Posted on 18/02/2015
Mindfulness and mood problems share genetic influences

Genetic links between depression symptoms, anxiety sensitivity and mindfulness suggest they share biological pathways indicating why low mindfulness could be associated with depression in adolescents, according to research from the Institute of Psychiatry, Psychology & Neuroscience (IoPPN), published in the journal Depression & Anxiety.

Mindfulness as a psychological trait is characterised by non-judgmental awareness of the present moment that is beneficial to psychological well-being. These findings suggest that mindfulness has a genetic influence and that low mindfulness shares biological pathways with the traits of depression and anxiety sensitivity, thus potentially opening a path for treating these mood problems. Mindfulness was measured in adolescents using a self-report questionnaire, the Mindful Attention Awareness Scale (MAAS) brief version, which has statements relating to attentional control, such as ‘I find myself doing things without paying attention’. This research is the first to investigate genetic influences on mindfulness, and to link the mindfulness trait with the genetic influences on anxiety sensitivity and depression.

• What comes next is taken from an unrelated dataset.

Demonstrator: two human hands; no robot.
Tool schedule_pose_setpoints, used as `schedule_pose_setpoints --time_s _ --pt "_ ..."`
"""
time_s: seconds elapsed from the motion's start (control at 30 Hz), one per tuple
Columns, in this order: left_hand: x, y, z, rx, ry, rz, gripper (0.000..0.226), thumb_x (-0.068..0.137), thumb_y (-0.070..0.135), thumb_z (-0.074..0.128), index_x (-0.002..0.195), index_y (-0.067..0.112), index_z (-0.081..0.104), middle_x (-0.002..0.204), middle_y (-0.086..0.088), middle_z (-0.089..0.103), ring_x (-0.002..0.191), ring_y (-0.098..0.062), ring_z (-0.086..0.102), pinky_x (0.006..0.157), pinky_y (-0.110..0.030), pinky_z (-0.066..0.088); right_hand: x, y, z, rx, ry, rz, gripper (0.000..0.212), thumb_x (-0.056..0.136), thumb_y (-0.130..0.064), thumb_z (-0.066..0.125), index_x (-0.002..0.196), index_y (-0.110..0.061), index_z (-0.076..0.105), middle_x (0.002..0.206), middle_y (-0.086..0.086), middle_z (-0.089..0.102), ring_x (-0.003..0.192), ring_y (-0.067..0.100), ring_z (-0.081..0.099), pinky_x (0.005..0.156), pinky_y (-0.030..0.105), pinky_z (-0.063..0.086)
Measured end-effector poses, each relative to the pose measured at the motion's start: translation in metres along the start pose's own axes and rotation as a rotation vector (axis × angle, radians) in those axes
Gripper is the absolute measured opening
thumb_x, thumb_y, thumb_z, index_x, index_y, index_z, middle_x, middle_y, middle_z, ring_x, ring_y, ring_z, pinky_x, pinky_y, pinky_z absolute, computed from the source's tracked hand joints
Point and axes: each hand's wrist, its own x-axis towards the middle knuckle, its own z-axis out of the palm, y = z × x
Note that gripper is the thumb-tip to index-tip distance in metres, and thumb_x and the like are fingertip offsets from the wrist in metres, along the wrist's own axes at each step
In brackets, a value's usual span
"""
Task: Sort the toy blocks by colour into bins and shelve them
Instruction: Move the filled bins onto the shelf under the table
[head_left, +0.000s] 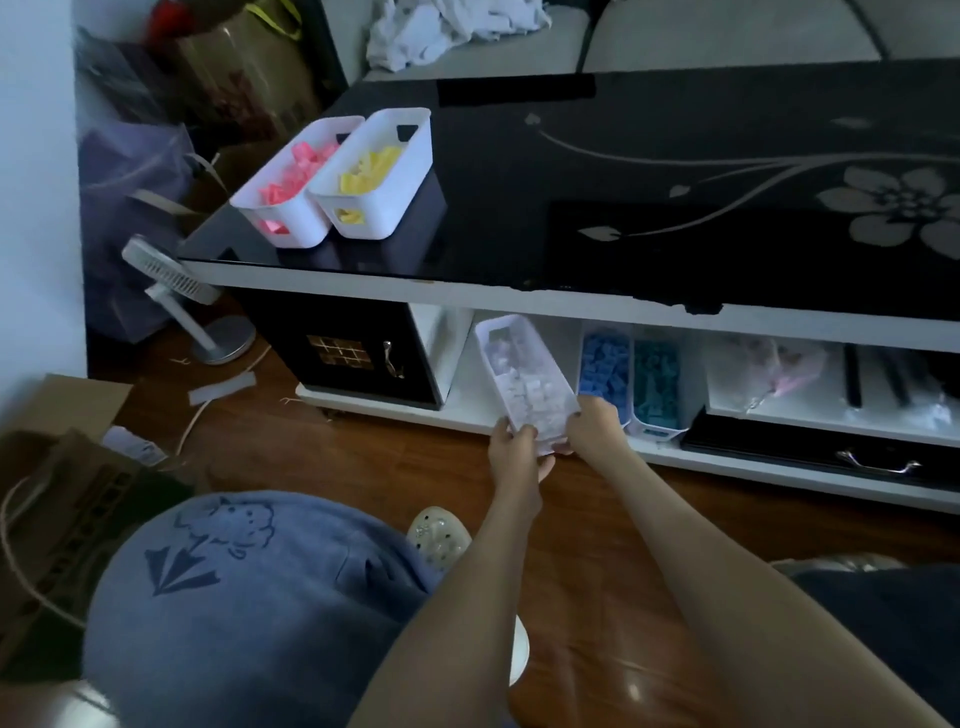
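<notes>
A white bin of pale white blocks (522, 374) lies in the open shelf (457, 400) under the black table, its near end sticking out over the shelf edge. My left hand (514, 449) grips the bin's near left corner and my right hand (592, 428) grips its near right corner. To its right in the same shelf stand a bin of blue blocks (605, 371) and a bin of teal blocks (657, 384). On the table top (571, 182) at the left sit a bin of pink blocks (293, 182) and a bin of yellow blocks (371, 174), side by side.
A small white fan (176, 291) stands on the wooden floor left of the table. Cardboard boxes (62, 499) lie at the lower left. A plastic bag (769, 374) sits further right in the shelf, above a black drawer (831, 452). My knee in blue cloth fills the lower left.
</notes>
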Motion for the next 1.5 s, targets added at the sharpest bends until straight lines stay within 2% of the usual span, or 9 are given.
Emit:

Monika Waszczuk from the MRC Centre for Social Genetic & Developmental Psychiatry, IoPPN, and lead author on the research said: “Mindfulness is an important trait that seems to protect from problems such as mood disorders. However, it is unclear what makes some people more mindful than others.  We found that both genes and environment were important in explaining the differences in people, which may be surprising to some who consider mindfulness to be purely a result of meditation training.”   

Assessment for the traits of mindfulness, depression and anxiety sensitivity was carried out on over 2,100 16-year-old twins from a population-based study and the trait for mindfulness was found to be moderately influenced by genetic factors. However, the findings also suggest that the remaining contribution came from environmental factors specific to the individual, which may include parenting, life events and cultural exposure. This implies an individual’s development has a substantial role to play in their mindfulness level, in line with the finding that training can help individuals become more mindful.

“Previous studies suggested that people with depression symptoms are less mindful, but it was unclear why this is the case. We were also interested in why individuals who have high anxiety sensitivity, which is an enhanced sensitivity towards symptoms of anxiety, such as heart palpitations or worry, with a belief that these are harmful, show less mindfulness. Our study is the first to indicate that a large part of the relationship between these psychological traits in adolescence is due to shared genetic liability.”

The research was funded by the Medical Research Council, and also supported by the National Institute for Health Research (NIHR) Biomedical Research Centre at South London and Maudsley NHS Foundation Trust and King’s College London.

Professor Thalia Eley of the Department of Social Genetic & Developmental Psychiatry, senior author on the study, said: “Future research should investigate specific environmental factors, in addition to mindfulness training, that contribute to increase in mindfulness trait. This might provide a potential protection from depressive symptoms and possibly other emotional problems, which increase markedly in adolescence.”

Paper reference: Waszczuk, M. A. et al. ‘A multivariate twin study of trait mindfulness, depressive symptoms, and anxiety sensitivity’ published in Depression & Anxiety DOI: 10.1002/da.22326.